SAN FRANCISCO (Reuters) - Yahoo Inc would consider a business alliance with Google Inc as one way to rebuff a $44.6 billion takeover proposal by Microsoft, a source familiar with Yahoo’s strategy said on Sunday.
Yahoo management is considering revisiting talks it held with Google several months ago on an alliance as an alternative to Microsoft’s bid, which, at $31 a share, Yahoo management believes undervalues the company, the source said.
A second source close to Yahoo said it had received a procession of preliminary contacts by media, technology, telephone and financial companies. But the source said they were unaware whether any alternative bid was in the offing.
Few natural bidders exist beside Google that could engage in a bidding war, and Google would be unlikely to win approval from antitrust regulators, some Wall Street analysts said on Friday.
Yahoo’s efforts to find an alternative bidder could simply be a measure to pressure Microsoft to boost its bid, which valued Yahoo at $44.6 billion when first announced on Friday.
Sanford C. Bernstein analyst Jeffrey Lindsay wrote in a research note that “the Microsoft bid of $31 is very astute” because it puts pressure on Yahoo management to take actions that could unlock the underlying value of Yahoo assets, which he estimates are worth upward of $39-$45 a share.
Separately, Google Inc fired back on Sunday at Microsoft Corp’s bid to acquire Yahoo Inc, accusing Microsoft of seeking to extend its computer software monopoly deeper into the Internet realm.
David Drummond, a Google senior vice president and its chief legal officer, said in a blog post that the combination of Microsoft and Yahoo could undermine competition on the Web and called on policy makers to challenge the combination.
Microsoft responded to Google’s arguments by saying that a merger with Yahoo would create a “compelling number two competitor for Internet search and online advertising” to market leader Google.
“The alternative scenarios only lead to less competition on the Internet,” Microsoft General Counsel Brad Smith said in a statement.
Drummond argued that Microsoft’s power stems from decades- old monopolies in Windows -- the software operating system used to control most personal computers -- and Internet Explorer, which is the dominant browser consumers used to view the Web.
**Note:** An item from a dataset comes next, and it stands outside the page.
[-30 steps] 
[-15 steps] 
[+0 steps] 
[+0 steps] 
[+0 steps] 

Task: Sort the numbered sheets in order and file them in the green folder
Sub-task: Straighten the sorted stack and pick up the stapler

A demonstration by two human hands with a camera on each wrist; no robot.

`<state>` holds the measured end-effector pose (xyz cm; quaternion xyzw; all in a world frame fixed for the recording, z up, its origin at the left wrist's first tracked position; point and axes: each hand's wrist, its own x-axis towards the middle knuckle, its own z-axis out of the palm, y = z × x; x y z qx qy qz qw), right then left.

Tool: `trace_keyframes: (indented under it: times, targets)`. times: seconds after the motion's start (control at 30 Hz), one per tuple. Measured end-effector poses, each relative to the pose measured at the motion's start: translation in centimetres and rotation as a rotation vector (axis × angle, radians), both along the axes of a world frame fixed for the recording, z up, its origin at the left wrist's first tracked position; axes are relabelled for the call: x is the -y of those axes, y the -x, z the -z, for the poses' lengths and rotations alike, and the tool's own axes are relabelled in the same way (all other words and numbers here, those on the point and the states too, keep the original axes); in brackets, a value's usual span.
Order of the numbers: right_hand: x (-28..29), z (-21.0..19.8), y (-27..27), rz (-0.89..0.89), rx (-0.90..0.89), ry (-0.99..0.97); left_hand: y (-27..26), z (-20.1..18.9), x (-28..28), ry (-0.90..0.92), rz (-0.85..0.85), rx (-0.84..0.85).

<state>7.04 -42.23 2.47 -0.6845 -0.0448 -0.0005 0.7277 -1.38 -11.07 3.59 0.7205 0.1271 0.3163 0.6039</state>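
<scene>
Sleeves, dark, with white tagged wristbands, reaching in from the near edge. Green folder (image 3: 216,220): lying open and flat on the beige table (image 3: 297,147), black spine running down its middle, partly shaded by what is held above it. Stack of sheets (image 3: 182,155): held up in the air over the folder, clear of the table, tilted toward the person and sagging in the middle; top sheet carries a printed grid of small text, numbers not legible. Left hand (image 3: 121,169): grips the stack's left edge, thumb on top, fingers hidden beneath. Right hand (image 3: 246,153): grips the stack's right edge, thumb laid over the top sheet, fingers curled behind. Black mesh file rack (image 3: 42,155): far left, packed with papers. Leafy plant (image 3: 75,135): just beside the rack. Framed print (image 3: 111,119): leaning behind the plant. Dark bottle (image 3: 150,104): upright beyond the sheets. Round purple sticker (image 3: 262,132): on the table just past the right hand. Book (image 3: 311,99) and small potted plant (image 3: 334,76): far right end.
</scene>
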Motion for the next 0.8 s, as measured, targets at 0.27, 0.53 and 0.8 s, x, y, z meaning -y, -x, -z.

Microsoft’s proposed merger with Yahoo would combine the No. 1 and No. 2 suppliers of Web-based e-mail, instant messaging (IM) and portals, which act as starting points for hundreds of millions of users seeking information on the Web.
The Google executive argued in an official blog post that Microsoft could be looking to favor Microsoft and Yahoo services by pushing customers to other Web services they own instead of letting customers elect to use rival services.
"Could a combination of the two take advantage of a PC software monopoly to unfairly limit the ability of consumers to freely access competitors' email, IM, and Web-based services?" Drummond said in a blog at googleblog.blogspot.com/.
In making its case for the deal during a conference call on Friday, Microsoft executives said Google -- not Microsoft -- was the one company antitrust regulators were likely to bar from buying Yahoo, based on Google’s dominance in Web search.
Microsoft executives cited industry data showing Google has a 75 percent share of worldwide Web search revenue. Collectively, Yahoo and Microsoft attract around 20 percent of Web searches, Internet measurement firms show.
“Today, Google is the dominant search engine and advertising company on the Web,” Smith said in replying to Google on Sunday. “Google has amassed about 75 percent of paid search revenues worldwide and its share continues to grow.”
A person familiar with Google’s thinking said the company believes Microsoft is using the same playbook it did in the 1990s to switch Windows users away from Web browser pioneer Netscape Communications to its own Internet Explorer.
“It is the same old story,” the source said.